> [Activity] Copy every line of the entries that includes the word "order".

[Items listed in a dataset]
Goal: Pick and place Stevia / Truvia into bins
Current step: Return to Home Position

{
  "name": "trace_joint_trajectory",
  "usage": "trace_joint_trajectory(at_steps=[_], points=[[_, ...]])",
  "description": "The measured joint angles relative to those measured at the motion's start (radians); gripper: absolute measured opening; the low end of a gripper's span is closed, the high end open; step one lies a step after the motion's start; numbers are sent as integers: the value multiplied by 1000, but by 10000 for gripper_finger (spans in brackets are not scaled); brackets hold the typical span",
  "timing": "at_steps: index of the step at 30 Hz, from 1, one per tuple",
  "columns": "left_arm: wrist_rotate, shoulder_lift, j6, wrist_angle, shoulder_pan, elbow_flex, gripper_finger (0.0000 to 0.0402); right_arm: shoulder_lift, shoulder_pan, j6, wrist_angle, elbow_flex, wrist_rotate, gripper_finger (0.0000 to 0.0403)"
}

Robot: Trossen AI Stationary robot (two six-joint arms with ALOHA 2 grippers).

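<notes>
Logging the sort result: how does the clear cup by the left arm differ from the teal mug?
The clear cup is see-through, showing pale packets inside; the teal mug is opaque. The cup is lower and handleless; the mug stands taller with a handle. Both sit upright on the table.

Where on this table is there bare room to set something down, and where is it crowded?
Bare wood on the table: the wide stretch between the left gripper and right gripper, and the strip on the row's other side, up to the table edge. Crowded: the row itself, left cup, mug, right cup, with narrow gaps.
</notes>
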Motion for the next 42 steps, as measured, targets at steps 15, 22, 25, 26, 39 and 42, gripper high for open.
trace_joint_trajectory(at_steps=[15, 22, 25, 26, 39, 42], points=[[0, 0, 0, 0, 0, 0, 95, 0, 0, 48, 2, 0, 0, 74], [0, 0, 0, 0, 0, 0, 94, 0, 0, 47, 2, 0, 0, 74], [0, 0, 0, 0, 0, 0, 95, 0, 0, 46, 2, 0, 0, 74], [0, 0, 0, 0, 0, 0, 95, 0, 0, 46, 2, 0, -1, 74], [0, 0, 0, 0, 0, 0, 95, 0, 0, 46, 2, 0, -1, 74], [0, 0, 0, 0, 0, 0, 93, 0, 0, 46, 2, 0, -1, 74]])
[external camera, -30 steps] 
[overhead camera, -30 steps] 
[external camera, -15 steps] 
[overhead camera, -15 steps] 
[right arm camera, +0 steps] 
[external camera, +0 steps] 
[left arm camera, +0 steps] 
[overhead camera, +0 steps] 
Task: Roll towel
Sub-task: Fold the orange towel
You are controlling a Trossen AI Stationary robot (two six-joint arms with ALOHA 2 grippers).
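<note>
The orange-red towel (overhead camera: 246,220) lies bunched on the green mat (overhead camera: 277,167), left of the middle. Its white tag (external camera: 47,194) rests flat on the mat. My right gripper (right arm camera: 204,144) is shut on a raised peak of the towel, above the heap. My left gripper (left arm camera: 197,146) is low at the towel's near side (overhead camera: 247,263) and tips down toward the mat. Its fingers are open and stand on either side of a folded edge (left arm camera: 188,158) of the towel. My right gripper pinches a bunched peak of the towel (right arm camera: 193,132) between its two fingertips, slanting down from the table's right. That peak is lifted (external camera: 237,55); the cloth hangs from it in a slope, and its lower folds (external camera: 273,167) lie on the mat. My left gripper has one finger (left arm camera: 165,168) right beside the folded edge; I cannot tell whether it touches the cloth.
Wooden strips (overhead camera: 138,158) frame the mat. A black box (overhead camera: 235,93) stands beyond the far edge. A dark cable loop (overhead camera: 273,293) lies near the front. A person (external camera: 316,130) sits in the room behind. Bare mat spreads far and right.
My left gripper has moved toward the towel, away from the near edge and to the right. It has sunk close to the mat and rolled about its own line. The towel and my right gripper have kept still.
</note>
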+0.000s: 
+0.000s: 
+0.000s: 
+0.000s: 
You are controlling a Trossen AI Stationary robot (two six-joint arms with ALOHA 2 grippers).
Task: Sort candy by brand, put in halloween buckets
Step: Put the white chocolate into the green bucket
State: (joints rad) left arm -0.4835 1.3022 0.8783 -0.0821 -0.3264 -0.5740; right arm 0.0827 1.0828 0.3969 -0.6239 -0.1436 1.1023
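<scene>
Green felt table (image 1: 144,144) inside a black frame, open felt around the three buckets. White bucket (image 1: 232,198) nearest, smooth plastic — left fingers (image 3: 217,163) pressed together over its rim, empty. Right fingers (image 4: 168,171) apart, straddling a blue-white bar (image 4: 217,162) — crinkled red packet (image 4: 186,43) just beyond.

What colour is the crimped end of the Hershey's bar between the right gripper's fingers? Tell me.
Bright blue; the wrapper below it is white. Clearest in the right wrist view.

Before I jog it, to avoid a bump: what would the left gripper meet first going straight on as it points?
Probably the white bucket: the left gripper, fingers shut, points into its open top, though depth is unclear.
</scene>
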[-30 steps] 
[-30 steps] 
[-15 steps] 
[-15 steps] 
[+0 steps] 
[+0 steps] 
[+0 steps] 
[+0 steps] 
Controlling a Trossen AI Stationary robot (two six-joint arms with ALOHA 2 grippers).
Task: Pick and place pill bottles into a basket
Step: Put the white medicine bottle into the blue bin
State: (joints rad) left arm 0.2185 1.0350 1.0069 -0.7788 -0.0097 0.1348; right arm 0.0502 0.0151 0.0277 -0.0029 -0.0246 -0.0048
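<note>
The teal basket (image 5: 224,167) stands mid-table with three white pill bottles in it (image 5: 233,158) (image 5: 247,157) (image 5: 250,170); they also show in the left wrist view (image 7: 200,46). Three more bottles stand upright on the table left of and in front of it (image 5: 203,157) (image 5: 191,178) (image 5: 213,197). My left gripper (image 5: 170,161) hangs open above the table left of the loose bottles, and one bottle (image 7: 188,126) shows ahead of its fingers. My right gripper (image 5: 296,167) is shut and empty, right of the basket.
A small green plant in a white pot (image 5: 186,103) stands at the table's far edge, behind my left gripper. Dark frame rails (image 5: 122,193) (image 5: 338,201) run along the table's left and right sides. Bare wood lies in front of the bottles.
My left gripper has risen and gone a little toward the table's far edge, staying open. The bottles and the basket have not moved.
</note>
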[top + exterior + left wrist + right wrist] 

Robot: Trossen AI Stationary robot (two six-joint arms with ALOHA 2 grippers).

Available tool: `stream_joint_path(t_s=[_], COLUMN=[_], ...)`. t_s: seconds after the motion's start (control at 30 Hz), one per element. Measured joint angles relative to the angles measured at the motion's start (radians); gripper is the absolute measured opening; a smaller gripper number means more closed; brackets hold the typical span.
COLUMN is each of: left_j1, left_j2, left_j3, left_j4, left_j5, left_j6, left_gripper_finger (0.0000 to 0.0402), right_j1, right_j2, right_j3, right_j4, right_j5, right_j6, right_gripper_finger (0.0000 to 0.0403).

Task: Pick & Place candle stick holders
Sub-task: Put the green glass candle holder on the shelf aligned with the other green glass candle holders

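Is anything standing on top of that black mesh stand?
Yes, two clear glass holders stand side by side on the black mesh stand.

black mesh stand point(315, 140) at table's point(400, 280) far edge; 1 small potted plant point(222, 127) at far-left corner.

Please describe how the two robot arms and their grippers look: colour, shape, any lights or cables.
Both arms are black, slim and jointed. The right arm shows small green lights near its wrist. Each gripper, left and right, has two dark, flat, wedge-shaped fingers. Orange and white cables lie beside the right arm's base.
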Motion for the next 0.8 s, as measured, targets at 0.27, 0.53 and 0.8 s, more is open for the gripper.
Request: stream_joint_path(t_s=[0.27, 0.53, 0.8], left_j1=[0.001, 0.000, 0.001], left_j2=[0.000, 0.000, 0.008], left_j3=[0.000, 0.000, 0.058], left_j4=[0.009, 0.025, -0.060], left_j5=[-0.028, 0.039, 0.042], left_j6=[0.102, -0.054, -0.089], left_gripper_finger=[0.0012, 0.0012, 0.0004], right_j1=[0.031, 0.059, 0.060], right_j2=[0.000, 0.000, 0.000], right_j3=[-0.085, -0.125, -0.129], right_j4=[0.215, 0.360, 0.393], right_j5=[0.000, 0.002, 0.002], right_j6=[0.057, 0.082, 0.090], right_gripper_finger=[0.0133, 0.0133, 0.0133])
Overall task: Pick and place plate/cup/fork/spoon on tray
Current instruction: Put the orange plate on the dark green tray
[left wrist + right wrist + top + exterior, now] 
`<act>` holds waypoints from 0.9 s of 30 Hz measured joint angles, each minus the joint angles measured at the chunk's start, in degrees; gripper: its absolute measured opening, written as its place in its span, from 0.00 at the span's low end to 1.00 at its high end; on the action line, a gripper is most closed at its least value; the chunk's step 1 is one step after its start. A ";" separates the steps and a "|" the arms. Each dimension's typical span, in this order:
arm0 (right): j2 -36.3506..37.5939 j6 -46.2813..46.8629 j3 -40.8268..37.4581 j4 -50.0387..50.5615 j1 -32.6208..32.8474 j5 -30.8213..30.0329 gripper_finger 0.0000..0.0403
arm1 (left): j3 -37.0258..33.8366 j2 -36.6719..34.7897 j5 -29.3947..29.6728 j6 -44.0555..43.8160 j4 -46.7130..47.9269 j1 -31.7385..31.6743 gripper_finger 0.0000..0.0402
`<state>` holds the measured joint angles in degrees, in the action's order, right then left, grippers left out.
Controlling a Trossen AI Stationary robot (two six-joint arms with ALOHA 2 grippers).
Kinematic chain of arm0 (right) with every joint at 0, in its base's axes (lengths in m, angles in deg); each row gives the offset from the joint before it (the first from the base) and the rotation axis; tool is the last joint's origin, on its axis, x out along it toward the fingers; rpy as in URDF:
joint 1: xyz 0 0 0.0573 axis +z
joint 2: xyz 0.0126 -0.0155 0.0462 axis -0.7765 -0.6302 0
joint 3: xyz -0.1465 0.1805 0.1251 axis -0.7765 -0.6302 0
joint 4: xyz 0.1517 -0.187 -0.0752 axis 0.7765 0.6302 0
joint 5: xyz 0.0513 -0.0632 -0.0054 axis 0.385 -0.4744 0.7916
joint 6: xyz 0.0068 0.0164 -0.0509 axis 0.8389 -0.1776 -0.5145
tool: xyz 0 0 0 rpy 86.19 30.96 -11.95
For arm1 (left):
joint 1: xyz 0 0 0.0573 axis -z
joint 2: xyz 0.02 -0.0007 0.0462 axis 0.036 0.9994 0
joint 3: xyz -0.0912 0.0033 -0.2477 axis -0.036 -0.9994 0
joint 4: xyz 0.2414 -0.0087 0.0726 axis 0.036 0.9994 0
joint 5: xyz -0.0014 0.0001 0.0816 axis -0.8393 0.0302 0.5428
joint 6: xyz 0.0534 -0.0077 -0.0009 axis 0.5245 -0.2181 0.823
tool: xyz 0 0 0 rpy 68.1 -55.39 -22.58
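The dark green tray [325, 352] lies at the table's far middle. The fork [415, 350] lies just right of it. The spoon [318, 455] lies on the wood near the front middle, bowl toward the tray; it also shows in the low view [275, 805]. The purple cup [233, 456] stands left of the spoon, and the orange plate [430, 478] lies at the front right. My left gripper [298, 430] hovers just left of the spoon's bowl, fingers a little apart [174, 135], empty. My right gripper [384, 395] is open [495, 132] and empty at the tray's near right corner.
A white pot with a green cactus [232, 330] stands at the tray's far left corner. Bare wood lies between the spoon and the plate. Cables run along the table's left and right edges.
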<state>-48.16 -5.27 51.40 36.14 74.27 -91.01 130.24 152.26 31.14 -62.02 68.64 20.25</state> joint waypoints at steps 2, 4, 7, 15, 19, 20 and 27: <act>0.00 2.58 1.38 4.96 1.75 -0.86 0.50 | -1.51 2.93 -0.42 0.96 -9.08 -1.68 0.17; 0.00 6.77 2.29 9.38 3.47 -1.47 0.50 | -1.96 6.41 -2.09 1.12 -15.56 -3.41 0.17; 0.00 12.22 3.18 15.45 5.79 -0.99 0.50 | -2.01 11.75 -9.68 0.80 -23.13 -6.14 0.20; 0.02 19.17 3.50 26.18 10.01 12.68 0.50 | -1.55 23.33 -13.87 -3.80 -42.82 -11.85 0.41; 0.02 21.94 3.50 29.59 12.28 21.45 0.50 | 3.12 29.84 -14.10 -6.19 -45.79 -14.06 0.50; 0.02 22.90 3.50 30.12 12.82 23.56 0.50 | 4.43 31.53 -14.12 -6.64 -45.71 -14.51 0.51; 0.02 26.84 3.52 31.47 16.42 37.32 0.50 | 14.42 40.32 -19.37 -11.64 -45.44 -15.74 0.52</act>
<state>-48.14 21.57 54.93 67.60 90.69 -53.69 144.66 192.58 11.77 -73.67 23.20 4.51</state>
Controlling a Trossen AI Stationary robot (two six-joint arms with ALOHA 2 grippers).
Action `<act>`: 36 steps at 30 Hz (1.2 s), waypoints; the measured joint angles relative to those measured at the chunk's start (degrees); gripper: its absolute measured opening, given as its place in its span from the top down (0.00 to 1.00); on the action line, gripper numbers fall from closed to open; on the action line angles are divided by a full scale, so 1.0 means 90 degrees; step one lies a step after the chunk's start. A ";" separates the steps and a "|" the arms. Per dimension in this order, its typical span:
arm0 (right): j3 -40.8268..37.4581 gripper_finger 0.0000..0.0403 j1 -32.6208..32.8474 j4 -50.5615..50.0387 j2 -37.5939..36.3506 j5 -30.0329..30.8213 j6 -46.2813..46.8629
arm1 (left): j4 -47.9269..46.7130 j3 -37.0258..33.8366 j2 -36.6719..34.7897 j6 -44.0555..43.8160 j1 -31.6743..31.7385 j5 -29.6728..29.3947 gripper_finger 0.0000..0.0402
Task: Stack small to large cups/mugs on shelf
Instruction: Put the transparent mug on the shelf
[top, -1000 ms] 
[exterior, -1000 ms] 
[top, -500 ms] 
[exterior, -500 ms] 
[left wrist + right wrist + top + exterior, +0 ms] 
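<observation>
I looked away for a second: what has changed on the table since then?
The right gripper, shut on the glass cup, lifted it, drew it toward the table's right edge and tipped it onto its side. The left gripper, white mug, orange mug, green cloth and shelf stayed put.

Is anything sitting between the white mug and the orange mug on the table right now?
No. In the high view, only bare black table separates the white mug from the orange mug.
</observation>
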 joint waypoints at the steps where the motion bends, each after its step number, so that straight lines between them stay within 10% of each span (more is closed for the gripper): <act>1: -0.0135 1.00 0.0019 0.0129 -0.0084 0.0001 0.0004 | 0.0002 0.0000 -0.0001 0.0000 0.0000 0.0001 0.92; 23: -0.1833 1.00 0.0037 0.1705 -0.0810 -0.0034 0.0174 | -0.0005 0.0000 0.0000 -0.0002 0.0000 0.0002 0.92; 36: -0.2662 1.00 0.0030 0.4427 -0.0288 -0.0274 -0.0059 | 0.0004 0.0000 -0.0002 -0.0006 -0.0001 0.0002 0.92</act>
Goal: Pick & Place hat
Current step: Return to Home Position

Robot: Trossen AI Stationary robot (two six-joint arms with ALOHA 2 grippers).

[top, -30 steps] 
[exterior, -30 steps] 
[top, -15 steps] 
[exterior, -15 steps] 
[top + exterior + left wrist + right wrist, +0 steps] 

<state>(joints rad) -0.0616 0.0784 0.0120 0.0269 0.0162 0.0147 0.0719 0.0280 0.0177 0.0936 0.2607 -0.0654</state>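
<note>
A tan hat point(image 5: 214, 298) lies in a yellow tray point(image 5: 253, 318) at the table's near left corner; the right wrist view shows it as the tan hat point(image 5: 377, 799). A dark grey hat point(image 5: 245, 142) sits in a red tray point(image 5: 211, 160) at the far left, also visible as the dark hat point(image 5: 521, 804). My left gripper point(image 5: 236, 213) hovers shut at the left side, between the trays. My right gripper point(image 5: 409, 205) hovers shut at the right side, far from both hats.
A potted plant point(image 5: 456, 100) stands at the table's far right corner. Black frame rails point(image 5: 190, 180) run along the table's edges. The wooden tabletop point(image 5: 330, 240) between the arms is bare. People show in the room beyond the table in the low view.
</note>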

> [Output for this task]
`<act>` holds waypoints from 0.9 s of 30 Hz measured joint angles, each minus the joint angles measured at the chunk's start, in degrees; gripper: its absolute measured opening, written as its place in its span, from 0.00 at the span's low end to 1.00 at its high end; on the action line, a gripper is most closed at its least value; the chunk's step 1 is one step after its start. A ";" separates the steps and a "|" the arms. Each dimension's typical span, in this order:
`<state>` holds the measured joint angles in degrees, in the action's order, right then left, grippers left out.
Action `<act>`: 36 steps at 30 Hz (1.2 s), waypoints; the measured joint angles relative to those measured at the chunk's start (degrees); gripper: its absolute measured opening, given as its place in its span from the top down (0.00 to 1.00); on the action line, gripper numbers fall from closed to open; on the action line angles are divided by a full scale, so 1.0 means 90 degrees; step one lies a step after the chunk's start. A ";" separates the steps and a "|" the arms. Per dimension in this order, its typical span:

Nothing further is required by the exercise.